Drinkers at an established Malton drinking emporium may feel a little disorientated after marketing people gave it a bright, new facelift. Public relations and design experts have set about transforming Suddaby's Crown Hotel, Malton Brewery and its all-important products.

Neil Suddaby, whose dad Bob Suddaby was one of Malton Brewery's founders, says he's hopeful the horse racing-obsessed brewery will soon be supplying national supermarket chains.

And he's "thrilled" with the new look, which could soon be gracing shelves up and down the country.

Bottle labels, stationery, pump clips and exterior hotel signage feature a new circular design combining the crown of the Crown Hotel, the white rose of Yorkshire, a race horse and three ale kegs.

The brewery was founded in a stable block at the back of the Crown Hotel and legend has it that a 1920s Grand National winner, Double Chance, was once stabled there.

Bar Talk is confident this thoroughbred has much further to run.

When Pierre Rhodes worked as a doorman at what was then Harry's Bar ten years ago, he told his mates: "One day I will manage a bar like this."

Well, now he does but he has set about changing the Micklegate nightspot beyond all recognition - with two huge beds and a £400,000 refurbishment.

Pierre says The Bedroom, as it is now known, will become a key player in the regeneration of the Micklegate Run.

He says the infamous York drinking route has been on the rise since Flares took over the Brewer's Arms at the city end and Wetherspoon moved into the Punch Bowl at Micklegate Bar.

"The Bedroom is like a caf bar with a lot of attitude," he adds. "Imagine a really big, colourful Bar 38 with attitude - it's like Who Wants To Be A Millionaire? when the lights are on."

The refurbishment has seen the bar done up in snazzy silver and maroon with a posh, lacquered floor, £104,000 of sound-proofing, new lights and, of course, those beds.

The centrepiece furniture is "up to the job" says Pierre and comes in circular and four-poster styles with cushions and swish fabrics. "Of course people will come in and be naughty on them. People will come in and sit and jump up and down on them. We can put all the action on the plasma screens around the bar," he says.

The Bedroom officially opened this week and it sounds like there won't be any sleepy heads on Micklegate for a while.

Brewers at the Marston Moor Brewery are working quietly away up in the wilds of Kirk Hammerton, near York. The festive shopping spree has allowed them to extend their usual outlets to the farmers' markets at Murton.

Head brewer Peter Smith says the two-man operation still produces four barrels a week, but most of work is now geared towards creating breweries for other businesses.

They continue to cater for discerning real ale fans though, with a version of their hefty Brewer's Droop made in bottle-conditioned (yeast left in) form and touted as an ideal Christmas present.

Other beers including Brewer's Pride (five per cent), Cromwell (3.6 per cent) and Merrymaker (4.5 per cent) are said to continue to sell well.

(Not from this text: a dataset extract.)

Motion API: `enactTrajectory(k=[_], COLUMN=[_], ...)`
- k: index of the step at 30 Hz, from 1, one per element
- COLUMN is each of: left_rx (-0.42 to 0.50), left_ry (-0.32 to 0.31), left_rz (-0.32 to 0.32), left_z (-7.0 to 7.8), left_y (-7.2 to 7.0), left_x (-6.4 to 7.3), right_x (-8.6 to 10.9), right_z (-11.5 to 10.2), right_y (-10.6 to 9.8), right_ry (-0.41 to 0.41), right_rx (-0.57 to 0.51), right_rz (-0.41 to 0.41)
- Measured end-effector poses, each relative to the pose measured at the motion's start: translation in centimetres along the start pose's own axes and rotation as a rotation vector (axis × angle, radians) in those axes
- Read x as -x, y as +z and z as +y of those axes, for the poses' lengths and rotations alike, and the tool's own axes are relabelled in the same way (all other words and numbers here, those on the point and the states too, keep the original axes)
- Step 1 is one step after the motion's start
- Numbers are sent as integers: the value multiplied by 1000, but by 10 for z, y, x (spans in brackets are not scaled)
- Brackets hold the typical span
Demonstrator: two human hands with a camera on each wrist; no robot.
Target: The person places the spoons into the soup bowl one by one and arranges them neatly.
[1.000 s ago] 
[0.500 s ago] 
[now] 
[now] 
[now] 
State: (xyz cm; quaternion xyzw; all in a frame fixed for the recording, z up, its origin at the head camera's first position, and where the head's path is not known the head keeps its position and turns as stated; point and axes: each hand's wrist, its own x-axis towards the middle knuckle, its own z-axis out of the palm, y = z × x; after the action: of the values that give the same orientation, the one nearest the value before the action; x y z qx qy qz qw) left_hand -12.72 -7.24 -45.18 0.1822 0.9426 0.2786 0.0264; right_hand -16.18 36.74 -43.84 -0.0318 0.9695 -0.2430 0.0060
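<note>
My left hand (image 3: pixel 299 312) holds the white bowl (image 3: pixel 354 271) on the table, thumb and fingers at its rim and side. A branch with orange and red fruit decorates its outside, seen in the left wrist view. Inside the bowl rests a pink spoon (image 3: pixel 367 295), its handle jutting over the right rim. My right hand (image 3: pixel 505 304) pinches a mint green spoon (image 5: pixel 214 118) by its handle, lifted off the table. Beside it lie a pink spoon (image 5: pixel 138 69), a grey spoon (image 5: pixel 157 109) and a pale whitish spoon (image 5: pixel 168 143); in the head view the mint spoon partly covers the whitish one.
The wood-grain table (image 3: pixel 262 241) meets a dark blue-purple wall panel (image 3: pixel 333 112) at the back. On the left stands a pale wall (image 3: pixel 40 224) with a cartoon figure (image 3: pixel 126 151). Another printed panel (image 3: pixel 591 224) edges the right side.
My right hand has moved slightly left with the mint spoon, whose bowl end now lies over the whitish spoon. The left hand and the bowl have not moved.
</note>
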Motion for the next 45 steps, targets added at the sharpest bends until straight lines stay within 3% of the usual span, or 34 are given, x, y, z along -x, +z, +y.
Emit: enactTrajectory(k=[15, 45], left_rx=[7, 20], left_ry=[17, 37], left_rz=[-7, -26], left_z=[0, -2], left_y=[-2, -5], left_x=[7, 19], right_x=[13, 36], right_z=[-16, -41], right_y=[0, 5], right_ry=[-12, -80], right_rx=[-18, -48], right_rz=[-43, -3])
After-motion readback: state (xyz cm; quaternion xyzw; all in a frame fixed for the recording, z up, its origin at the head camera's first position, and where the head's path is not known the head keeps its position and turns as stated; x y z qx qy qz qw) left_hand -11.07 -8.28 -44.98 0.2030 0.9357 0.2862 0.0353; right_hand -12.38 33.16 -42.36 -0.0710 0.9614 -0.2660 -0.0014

Who can argue with a liquid Christmas present?

Bar Talk relatives - we hope you are reading!

Heart-broken staff at the Rook and Gaskill, Lawrence Street, are still mourning the loss of one of the three kings who was snatched in his prime from their lovingly-crafted beer Nativity scene.

Would-be Blue Peter presenter turned barmaid, Kendra Gill, made the figures from York Brewery beer bottles, beer towels, toilet rolls and some polystyrene balls.

The festive scene features landlord Vernon Seymour and his wife Elaine as Joseph and Mary, some of the brewery bosses as the three kings and a group of regulars as shepherds.

Staff suspect a group of four men in their thirties could be responsible for the theft of the figure, but CCTV footage has so far proved inconclusive.

Barman David Butterfield said it was "really petty" and questioned what kind of sozzled drinker would want to nick something so useless. Has he never heard of traffic cones?

The pub has launched a poster campaign appealing for information and a liquid reward is on offer for the return of the figure, but, so far, no sign.

Meanwhile, customers have been tucking into the pub's Christmas Beer Festival ales, which at least drowns the misery around them.

Hopback's Pickled Santa at a whopping six per cent stands out of a crowd of beers which includes Rudgate's Rudolph's Ruin, Sozzled Santa by Rebellion and Oh Be Joyful from Brakspear.

It seems bizarre beer names have become a sure Christmas bet, along with shopping queues, gifts of socks and left-over turkey.

But with the pub Nativity the big question remains for Bar Talk: who has taken the place of the donkey?